Grixis Midrange and Control players will definitely play Soul Diviner alongside the new Blast Zone land and a few other spells with Amass.
With the inclusion of so many new planeswalkers, it's no secret that War of the Spark meta will be populated with planeswalker-heavy lists. This knowledge will prompt many players to include The Elderspell into their sideboards.
It is clearly a very powerful removal spell that can be also used to a great effect in a main deck. In that case you also need to run Nicol Bolas, Dragon-God, then wait for the right moment, and finally use its minus eight ability to win the game.
But as already mentioned, this will be mainly used in sideboards as one of the best tools against superfriend decks.
Jeskai players have been waiting for this card for a long time. It basically preserves all your Dive Down spells, and can be even used to a great effect with Thrash.
Another great choice for this card would be Essence Capture, a counterspell that also puts +1/+1 counter on your creature, which is especially relevant in the War of the Spark meta.
It'll keep you supplied with counterspells until Feather, the Redeemed stays on board, and will help you grow it bigger as time passes by.
But this doesn't mean that it can't be used in straight-up Boros Aggro decks. On the contrary, you will see it more often than you would expect.
Last season was full of mono red decks running Experimental Frenzy, an enchantment that allows you to play cards from the top of your library. But there is a significant drawback in it, which forbids you to play cards from your hand. Chandra, Fire Artisan solves this problem and allows you to do both on the same turn.

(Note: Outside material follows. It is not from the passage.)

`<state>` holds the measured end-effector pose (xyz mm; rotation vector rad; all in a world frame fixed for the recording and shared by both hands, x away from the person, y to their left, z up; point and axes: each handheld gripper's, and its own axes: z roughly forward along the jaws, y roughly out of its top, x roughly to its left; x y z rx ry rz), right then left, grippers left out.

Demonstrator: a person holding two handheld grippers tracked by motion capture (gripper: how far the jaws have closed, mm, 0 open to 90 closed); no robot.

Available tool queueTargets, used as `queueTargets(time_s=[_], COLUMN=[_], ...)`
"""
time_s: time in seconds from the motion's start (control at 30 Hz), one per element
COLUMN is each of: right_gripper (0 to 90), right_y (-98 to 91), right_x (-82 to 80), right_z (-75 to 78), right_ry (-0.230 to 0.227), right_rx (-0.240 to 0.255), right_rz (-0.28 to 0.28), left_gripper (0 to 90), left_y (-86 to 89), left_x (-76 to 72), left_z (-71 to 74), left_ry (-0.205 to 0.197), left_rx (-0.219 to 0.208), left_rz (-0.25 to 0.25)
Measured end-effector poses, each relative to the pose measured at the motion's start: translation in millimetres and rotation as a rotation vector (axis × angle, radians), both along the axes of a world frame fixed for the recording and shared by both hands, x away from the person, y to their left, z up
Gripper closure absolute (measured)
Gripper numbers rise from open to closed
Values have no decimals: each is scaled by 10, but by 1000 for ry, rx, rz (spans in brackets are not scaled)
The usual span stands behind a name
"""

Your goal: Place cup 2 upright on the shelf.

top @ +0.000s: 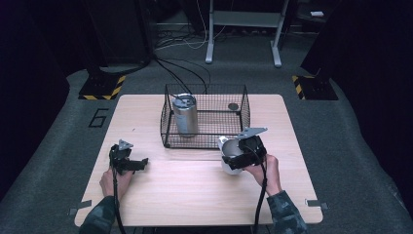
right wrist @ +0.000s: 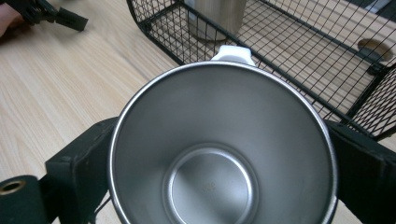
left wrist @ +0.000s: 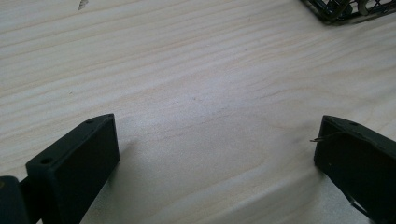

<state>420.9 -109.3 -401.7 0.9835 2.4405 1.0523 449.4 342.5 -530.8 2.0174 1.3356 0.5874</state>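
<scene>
While right claw [right wrist: 219,154] pinches steel cup [right wrist: 219,149], white outside, bare inside, near table [top: 195,195] centre before wire basket [top: 204,117] | left claw [left wrist: 215,154] spread, near left edge.

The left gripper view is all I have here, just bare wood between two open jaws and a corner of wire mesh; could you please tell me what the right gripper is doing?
Observer: The right gripper is closed around a white mug, one jaw on each side of it.
Operator: Thank you. Is anything in the mug?
Observer: No, its steel inside is empty down to the bottom.
Operator: And that mesh at my corner?
Observer: It is a black wire basket with a steel tumbler standing upright inside, at its left end.
Operator: Where is the mug relative to it?
Observer: Just outside the basket's near right corner, handle pointing toward the basket.
</scene>
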Motion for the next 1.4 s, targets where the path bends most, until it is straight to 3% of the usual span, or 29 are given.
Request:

If you manage to protect it long enough, then it will also deal seven damage using her minus ability. But she also deals damage in case she gets attacked or damaged by non-creature spells.
Either way Chandra is a real powerhouse for aggressive red decks, and those have always been top-tier choices in Magic: The Gathering.
This is the god that replaced Hazoret in the War of the Spark set. It has the same cost, but the effect and the power level have been creeped up.
You can run this one equally successfully in all types of red decks from aggro to control. It is also extremely hard to remove, unless you play cards that can discard it from opponent's hand or straight-up counterspell it.
That is why it would be smart to play it alongside Rhythm of the Wild, which deals with counterspells and gives it Haste.
So it looks like Gruul lists will benefit the most from Ilharg, the Raze-Boar.
Here's a card that deals with all those pesky token-based decks. This means that Massacre Girl might not be the best maindeck choice, but it is a definite sideboard bomb.
She could be casually run as a one-off in maindeck as well, since running a 4/4 with menace for five mana is just really good.
Massacre Girl is basically Ritual of Soot with a body, which makes it a highly desirable choice for superfriends decks that don't run that many creatures, but would like to deploy a few threats against curve-based creature decks.
Besides three incredibly strong active abilities the brand new Nicol Bolas planeswalker has the most overpowered passive in War of the Spark. Being able to use any other planeswalker's abilities, including opponent's, is just outright ridiculous.
This in combination with The Elderspell is a surefire winning combo. By the way, for this to work you don't even need your opponent to play planeswalkers, you could just destroy your own for those sweet eight loyalty counters on Nicol Bolas.
Of course, if there is a legendary creature on the battlefield, then you will need to find the way to remove it, too. But that is not a problem if you run Spark Harvest.
The cost of a new Liliana planeswalker is pretty high. But Vraska, Relic Seeker proved that six-mana planeswalkers have the right to live in Standard, if the power level is high enough.
Her ultimate ability is especially strong, as it removes lands as well, which is basically game-winning at that point. But she could be simply used for her card draw and sacrifice abilities alone, as those two pretty much control the game on their own.
So if you are looking for an extra planeswalker for your control deck, then look no further than Liliana, Dreadhorde General.